Act II: The Warning Signs – Red Flags Waving Like They’re at a Military Parade

Evergrande’s collapse had classic symptoms: – Sky-high leverage hidden in creative accounting – Endless delay of payments to suppliers and contractors – Inventory (unfinished buildings) piling up – Desperate price cuts to move product and generate cash – Profit warnings and cash flow turning from Niagara to trickle – Quality complaints and unfinished projects everywhere

烂尾楼

Swap “unfinished apartments” 烂尾楼 for “unsold cars rotting in lots,” and BYD’s 2025 plot twist starts looking eerily familiar.

1. Inventory buildup? Check. Dealers are drowning in stock, many reportedly closing shop.

2. Surging “other liabilities” and long-term borrowings exploding (up hundreds of percent in spots)? Check.

3. Cash flow from operations dropping faster than profits? Double check.

4. Aggressive price wars – slashing prices on dozens of models to clear lots?
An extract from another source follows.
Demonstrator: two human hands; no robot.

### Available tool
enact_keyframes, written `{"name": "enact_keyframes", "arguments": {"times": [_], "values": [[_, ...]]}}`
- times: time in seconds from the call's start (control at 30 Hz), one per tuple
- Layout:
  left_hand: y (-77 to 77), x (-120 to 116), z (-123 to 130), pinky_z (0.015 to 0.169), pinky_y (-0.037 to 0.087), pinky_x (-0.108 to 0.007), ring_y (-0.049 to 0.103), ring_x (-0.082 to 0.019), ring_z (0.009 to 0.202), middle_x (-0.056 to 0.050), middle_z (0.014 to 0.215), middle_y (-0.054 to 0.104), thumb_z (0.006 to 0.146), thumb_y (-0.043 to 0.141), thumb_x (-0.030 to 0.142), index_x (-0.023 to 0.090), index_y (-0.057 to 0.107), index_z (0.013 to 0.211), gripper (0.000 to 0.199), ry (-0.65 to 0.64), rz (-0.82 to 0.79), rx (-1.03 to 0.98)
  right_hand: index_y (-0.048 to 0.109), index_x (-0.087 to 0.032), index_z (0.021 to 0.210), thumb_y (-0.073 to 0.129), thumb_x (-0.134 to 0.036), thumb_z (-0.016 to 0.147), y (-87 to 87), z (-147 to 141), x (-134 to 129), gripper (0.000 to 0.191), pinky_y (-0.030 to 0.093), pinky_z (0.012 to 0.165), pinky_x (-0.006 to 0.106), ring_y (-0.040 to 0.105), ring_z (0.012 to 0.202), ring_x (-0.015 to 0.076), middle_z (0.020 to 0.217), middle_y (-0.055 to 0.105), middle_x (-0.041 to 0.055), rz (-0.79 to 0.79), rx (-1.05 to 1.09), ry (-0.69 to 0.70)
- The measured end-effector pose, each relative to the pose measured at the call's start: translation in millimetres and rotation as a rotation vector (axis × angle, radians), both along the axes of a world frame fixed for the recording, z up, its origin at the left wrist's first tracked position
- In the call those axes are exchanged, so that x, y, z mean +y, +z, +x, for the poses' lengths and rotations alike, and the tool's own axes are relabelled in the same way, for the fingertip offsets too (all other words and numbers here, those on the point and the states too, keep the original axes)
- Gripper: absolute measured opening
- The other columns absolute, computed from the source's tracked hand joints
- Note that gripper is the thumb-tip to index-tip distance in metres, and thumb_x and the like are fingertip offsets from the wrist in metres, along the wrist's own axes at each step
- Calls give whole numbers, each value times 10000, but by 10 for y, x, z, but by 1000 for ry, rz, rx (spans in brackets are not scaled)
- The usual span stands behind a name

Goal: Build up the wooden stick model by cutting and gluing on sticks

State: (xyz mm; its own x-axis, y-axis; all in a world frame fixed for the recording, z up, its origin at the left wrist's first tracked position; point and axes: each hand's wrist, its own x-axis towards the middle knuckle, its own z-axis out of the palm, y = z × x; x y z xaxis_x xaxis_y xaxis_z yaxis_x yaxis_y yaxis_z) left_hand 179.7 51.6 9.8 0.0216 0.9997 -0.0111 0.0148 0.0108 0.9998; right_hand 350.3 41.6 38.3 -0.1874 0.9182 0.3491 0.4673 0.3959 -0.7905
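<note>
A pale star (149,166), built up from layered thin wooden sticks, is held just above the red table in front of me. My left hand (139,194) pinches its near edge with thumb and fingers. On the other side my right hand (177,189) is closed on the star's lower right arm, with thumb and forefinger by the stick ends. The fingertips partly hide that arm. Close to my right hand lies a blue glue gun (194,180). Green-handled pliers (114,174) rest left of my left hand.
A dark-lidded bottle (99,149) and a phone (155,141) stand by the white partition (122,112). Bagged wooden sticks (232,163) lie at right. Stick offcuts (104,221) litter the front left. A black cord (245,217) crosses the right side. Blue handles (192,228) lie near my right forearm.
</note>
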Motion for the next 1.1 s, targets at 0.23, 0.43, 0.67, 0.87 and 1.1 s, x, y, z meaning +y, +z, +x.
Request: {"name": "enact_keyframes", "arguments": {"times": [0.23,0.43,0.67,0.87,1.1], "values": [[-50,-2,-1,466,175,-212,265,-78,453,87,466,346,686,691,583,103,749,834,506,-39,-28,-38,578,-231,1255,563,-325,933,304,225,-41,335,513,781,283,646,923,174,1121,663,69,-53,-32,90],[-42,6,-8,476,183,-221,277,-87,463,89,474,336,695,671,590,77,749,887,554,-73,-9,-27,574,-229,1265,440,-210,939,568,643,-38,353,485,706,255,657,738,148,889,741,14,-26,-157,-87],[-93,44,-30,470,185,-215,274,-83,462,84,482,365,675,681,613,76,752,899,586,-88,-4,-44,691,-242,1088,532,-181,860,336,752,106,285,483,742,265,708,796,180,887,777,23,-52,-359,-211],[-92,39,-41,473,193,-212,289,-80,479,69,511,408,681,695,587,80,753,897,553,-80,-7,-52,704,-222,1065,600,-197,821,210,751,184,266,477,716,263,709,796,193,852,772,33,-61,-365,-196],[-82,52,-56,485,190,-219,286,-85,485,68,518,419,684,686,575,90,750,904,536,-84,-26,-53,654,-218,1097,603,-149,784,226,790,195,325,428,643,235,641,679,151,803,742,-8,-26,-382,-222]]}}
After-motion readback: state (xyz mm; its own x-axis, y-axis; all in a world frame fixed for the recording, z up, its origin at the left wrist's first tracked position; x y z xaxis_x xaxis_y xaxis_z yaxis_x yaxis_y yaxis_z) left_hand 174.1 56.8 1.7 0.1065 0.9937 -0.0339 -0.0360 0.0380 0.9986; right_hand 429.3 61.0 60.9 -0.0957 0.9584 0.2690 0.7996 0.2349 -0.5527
Mega check.

5. Quality gripes flooding the internet, from corrosion to mystery defects? Yup, social media is having a field day.

6. Accounts payable stretching out (suppliers waiting 200+ days in some reports), turning suppliers into unwilling bankers? Classic move. The symptoms are very similar to Evergrande’s, but instead of ghost towers, we have ghost parking lots full of shiny EVs nobody wants at full price. The price cuts aren’t confidence boosters; they’re fire sales to keep the cash flowing before the suppliers revolt or banks get twitchy.

Act III: The Punchline – “But Wait, We’re Different!”

BYD’s PR team would like a word: “Our debt-to-asset ratio is lower than Ford’s! No Evergrande here!” “Western media is smearing us!”

And sure, official numbers look healthier than the property wreck called Evergrande, with some debt reductions reported into 2026 and probability of bankruptcy models putting distress under 10-30%. BYD makes real products people (sort of) buy, has massive vertical integration (batteries, chips, the works), and enjoys Beijing’s industrial-policy love. Evergrande was pure speculation; BYD is “strategic national champion.”

But here’s the best part: Evergrande also screamed “We’re fine!” right until they weren’t. Hidden leverage via supply-chain tricks is the same smoke-and-mirrors. If domestic demand keeps softening, exports face tariffs and the credit window slams shut, those “quasi-debts” could turn real very fast. Suppliers stop shipping batteries, production halts, dealers bail and suddenly the EV miracle is just like a virtual image in a mirror conjured by the likes of Tan Kin Lian, Kishore Mahbubani and George Yeo.

Act IV: The Moral – Don’t Count Your EVs Before They Hatch

Will BYD actually go full Evergrande? Probably not tomorrow – it’s too strategically important for leaders not to hold on still the last straw falls. China doesn’t let flagships sink without a fight. But the signs are there: overcapacity masked by creative financing, price wars eating margins, inventory gluts, slowing sales, and sharp profit drops. The market knows it and it’s not just “evil Westerners” and their dirty tricks.

BYD Shares

Evergrande taught China that endless borrowing and preselling the future works… until it doesn’t. BYD might just be proving the sequel is always worse – especially when the presold item is a car that depreciates faster than a politician’s promises.

So buckle up, folks. The ride might get bumpy. If BYD starts preselling 2030 models to pay 2026 bills, you’ll know what the ending is going to look like. Until then, enjoy the cheap EVs – while they last.